# Description of the task
Set down every record below exactly as written, but leave out the pictures.
------------------------------------------------------------
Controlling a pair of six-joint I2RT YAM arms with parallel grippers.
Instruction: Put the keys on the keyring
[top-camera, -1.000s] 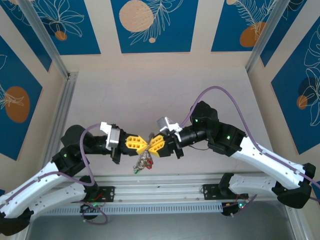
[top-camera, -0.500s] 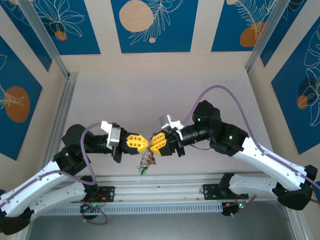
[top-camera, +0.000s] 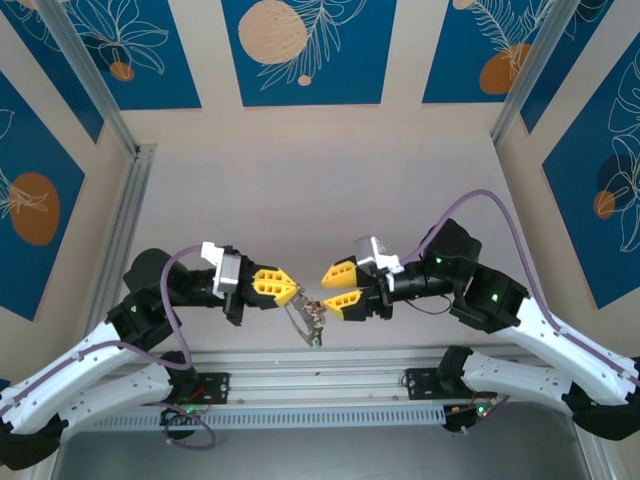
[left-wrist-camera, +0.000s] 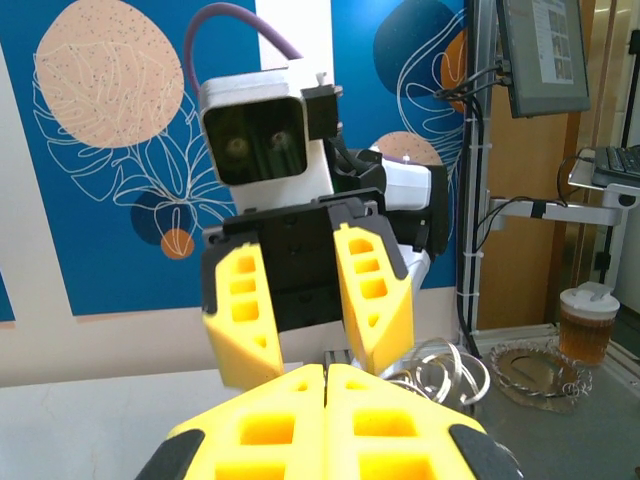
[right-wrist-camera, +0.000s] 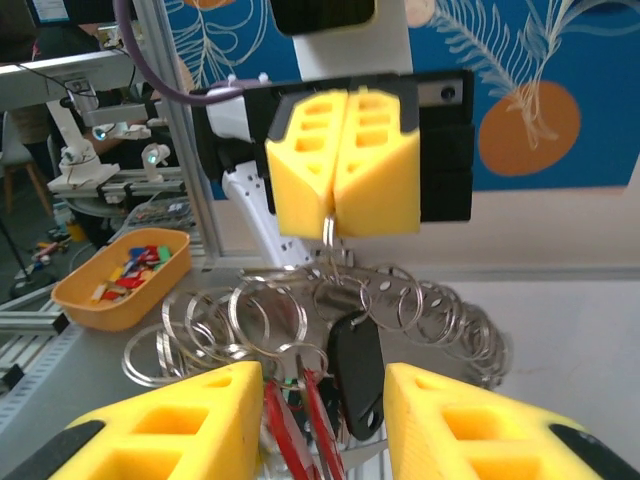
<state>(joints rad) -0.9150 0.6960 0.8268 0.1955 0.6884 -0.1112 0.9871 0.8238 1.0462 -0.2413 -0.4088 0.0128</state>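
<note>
My left gripper (top-camera: 293, 291) is shut on the keyring (top-camera: 310, 318), a bunch of thin metal rings hanging below its tips over the table's near edge. In the right wrist view the left gripper (right-wrist-camera: 335, 230) pinches one ring of the keyring (right-wrist-camera: 328, 238). A black key (right-wrist-camera: 356, 376) and red keys (right-wrist-camera: 276, 426) dangle from it. My right gripper (top-camera: 324, 288) is open just right of the bunch, its jaws either side of the hanging keys without touching them (right-wrist-camera: 322, 380). The left wrist view faces the right gripper's spread fingers (left-wrist-camera: 372, 295), with rings (left-wrist-camera: 454, 361) beside them.
The aluminium rail (top-camera: 330, 385) runs along the near table edge right under the bunch. Off the table, an orange tray (right-wrist-camera: 125, 275) of coloured bits sits at the left. A second ring hoop (left-wrist-camera: 540, 372) and a cup (left-wrist-camera: 585, 320) stand at the right.
My right gripper has opened and pulled back to the right, away from the left gripper. The key bunch now hangs from the left gripper alone, a little further right.
</note>
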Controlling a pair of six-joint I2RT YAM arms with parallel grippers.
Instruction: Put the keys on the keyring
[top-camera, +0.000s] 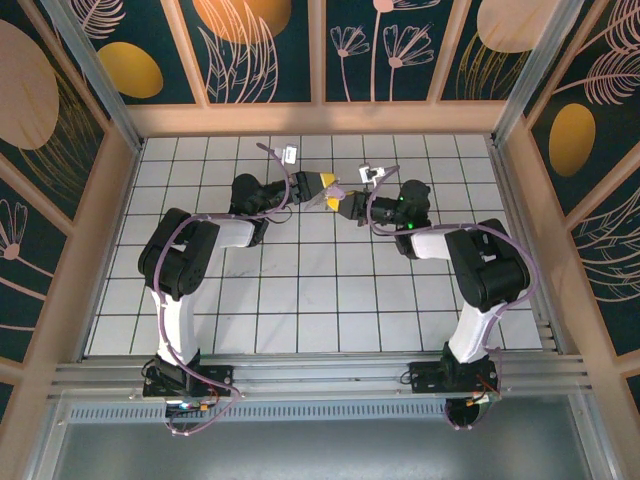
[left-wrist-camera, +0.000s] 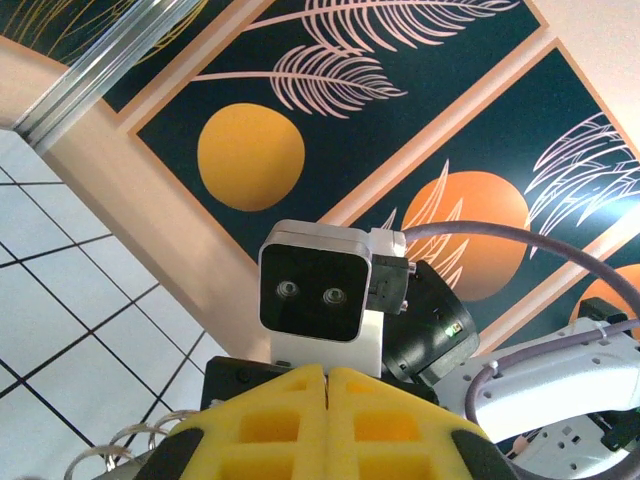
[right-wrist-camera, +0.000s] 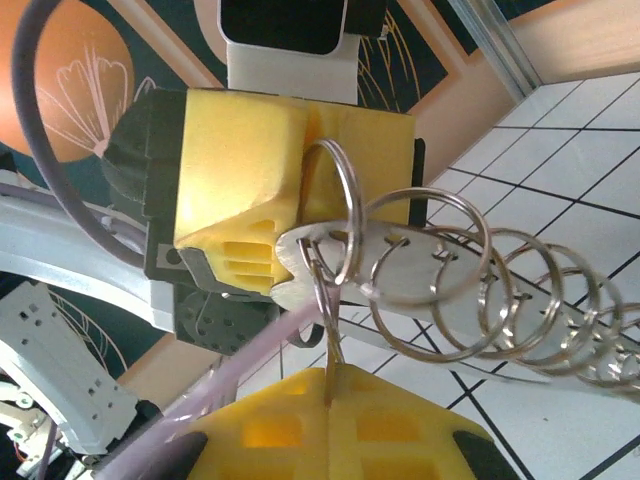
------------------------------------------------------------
# Task solution
Controlling a pair of six-joint I2RT YAM arms with parallel grippers.
Instruction: Put the keys on the keyring
[top-camera, -1.000s] 
[top-camera, -0.500s] 
[top-camera, +0.000s] 
[left-wrist-camera, +0.000s] 
[right-wrist-camera, +0.000s] 
<state>(joints rad) -0.9150 0.6960 0.8268 0.1955 0.6884 -0.1112 0.9871 0.8238 1.0462 -0.2413 -0.4088 0.0128</state>
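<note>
My left gripper (top-camera: 293, 291) is shut on the keyring (top-camera: 310, 318), a bunch of thin metal rings hanging below its tips over the table's near edge. In the right wrist view the left gripper (right-wrist-camera: 335, 230) pinches one ring of the keyring (right-wrist-camera: 328, 238). A black key (right-wrist-camera: 356, 376) and red keys (right-wrist-camera: 276, 426) dangle from it. My right gripper (top-camera: 324, 288) is open just right of the bunch, its jaws either side of the hanging keys without touching them (right-wrist-camera: 322, 380). The left wrist view faces the right gripper's spread fingers (left-wrist-camera: 372, 295), with rings (left-wrist-camera: 454, 361) beside them.
The aluminium rail (top-camera: 330, 385) runs along the near table edge right under the bunch. Off the table, an orange tray (right-wrist-camera: 125, 275) of coloured bits sits at the left. A second ring hoop (left-wrist-camera: 540, 372) and a cup (left-wrist-camera: 585, 320) stand at the right.
My right gripper has opened and pulled back to the right, away from the left gripper. The key bunch now hangs from the left gripper alone, a little further right.
</note>
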Controlling a pair of six-joint I2RT YAM arms with parallel grippers.
Instruction: Put the keys on the keyring
[top-camera, +0.000s] 
[left-wrist-camera, +0.000s] 
[right-wrist-camera, +0.000s] 

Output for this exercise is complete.